Grand duke Herman langsung tertawa, wajahnya memerah karena tawa.
"Mana mungkin dengan Haven ?! Jika kalian tidak punya bukti kuat, jangan menuduh sembarangan, tidak baik menfitnah orang lain", kata papa sembari menyeka air matanya.
"Yah, memang kami tidak punya bukti kuat, tapi Maria sudah menikah kontrak dengan Rexton", sahut Matthijs jujur.
"Matthijs !" teriak Maria.
Grand duke Herman langsung terdiam, kali ini ekspresi wajahnya sangat serius saat menatap ke arah Maria.
"Maria !" sentak papa.
Maria langsung terdiam dan terduduk kembali sedangkan pandangannya tertunduk.
"Apa benar yang dikatakan oleh adik laki-lakimu itu ?" tegur papa sembari beranjak berdiri.
Maria terkesiap dingin, dia hanya bisa menunduk dan terdiam.
"Bagaimana kami mengajarimu supaya kau bisa menjadi seorang lady, Maria !" tegur papa.
Grand duke Herman melepaskan tali ikat pinggangnya dan dia berniat akan mencambuk Maria.

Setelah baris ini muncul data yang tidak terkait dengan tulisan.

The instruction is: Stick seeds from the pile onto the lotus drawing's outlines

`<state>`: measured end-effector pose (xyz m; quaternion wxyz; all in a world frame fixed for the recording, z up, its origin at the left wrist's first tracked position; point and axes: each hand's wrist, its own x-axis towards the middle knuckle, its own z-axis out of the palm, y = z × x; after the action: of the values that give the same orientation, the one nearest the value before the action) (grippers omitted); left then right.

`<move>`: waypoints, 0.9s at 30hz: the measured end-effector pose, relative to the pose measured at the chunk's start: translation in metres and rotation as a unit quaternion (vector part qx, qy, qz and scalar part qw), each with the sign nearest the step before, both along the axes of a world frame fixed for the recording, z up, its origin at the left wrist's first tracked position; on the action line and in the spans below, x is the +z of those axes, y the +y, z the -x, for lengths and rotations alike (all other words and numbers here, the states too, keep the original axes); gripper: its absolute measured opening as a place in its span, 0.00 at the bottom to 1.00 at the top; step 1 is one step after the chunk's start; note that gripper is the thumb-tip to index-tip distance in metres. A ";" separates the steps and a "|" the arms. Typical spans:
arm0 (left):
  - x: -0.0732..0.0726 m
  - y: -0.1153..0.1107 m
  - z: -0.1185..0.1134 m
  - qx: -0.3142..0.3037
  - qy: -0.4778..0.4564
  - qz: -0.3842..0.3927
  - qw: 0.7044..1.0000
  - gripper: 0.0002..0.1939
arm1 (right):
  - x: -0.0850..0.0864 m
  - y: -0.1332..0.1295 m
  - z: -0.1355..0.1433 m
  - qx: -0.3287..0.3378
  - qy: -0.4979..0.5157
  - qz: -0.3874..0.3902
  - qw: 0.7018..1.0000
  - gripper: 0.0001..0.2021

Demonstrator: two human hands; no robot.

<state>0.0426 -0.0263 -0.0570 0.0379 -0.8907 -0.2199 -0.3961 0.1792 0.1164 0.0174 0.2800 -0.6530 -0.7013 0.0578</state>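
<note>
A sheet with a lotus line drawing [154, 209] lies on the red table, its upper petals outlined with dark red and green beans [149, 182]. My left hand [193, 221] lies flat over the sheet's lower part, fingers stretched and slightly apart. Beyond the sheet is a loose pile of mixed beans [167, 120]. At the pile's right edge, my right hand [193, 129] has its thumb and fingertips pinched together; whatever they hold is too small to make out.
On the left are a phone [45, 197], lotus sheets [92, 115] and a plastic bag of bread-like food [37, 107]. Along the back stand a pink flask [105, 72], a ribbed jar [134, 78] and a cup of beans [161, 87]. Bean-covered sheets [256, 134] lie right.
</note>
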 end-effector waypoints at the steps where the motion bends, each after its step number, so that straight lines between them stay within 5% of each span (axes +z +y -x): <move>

Ketika tangan Grand duke Herman terangkat naik, Rexton beranjak dari tempatnya duduk lalu melangkah maju.
"Silahkan pukul saya saja karena saya lah yang meminta pada Maria sebagai pasangan saya, Grand duke Herman !" kata Rexton gagah.
Sorot mata Rexton dan Grand duke Herman saling beradu tajam, mereka berpandangan serius.
Grand duke Herman menggertakkan giginya, wajahnya memanas menahan emosinya sedangkan tangannya yang memegang tali ikat pinggang bergetar kuat.
Tiba-tiba Matthijs berlari mendekat ke arah papanya, dirangkulnya pinggang Grand duke Herman erat-erat.
"Tolong, jangan sakiti Maria, papa !" ucap Matthijs.
Seketika suasana di ruangan rumah dinas Grand duke Herman terasa sunyi sekali, berubah tegang serta memanas dan udara sejuk yang selalu berhembus di wilayah gemente tak terasa lagi oleh semua orang yang ada di kediaman dinas saat ini.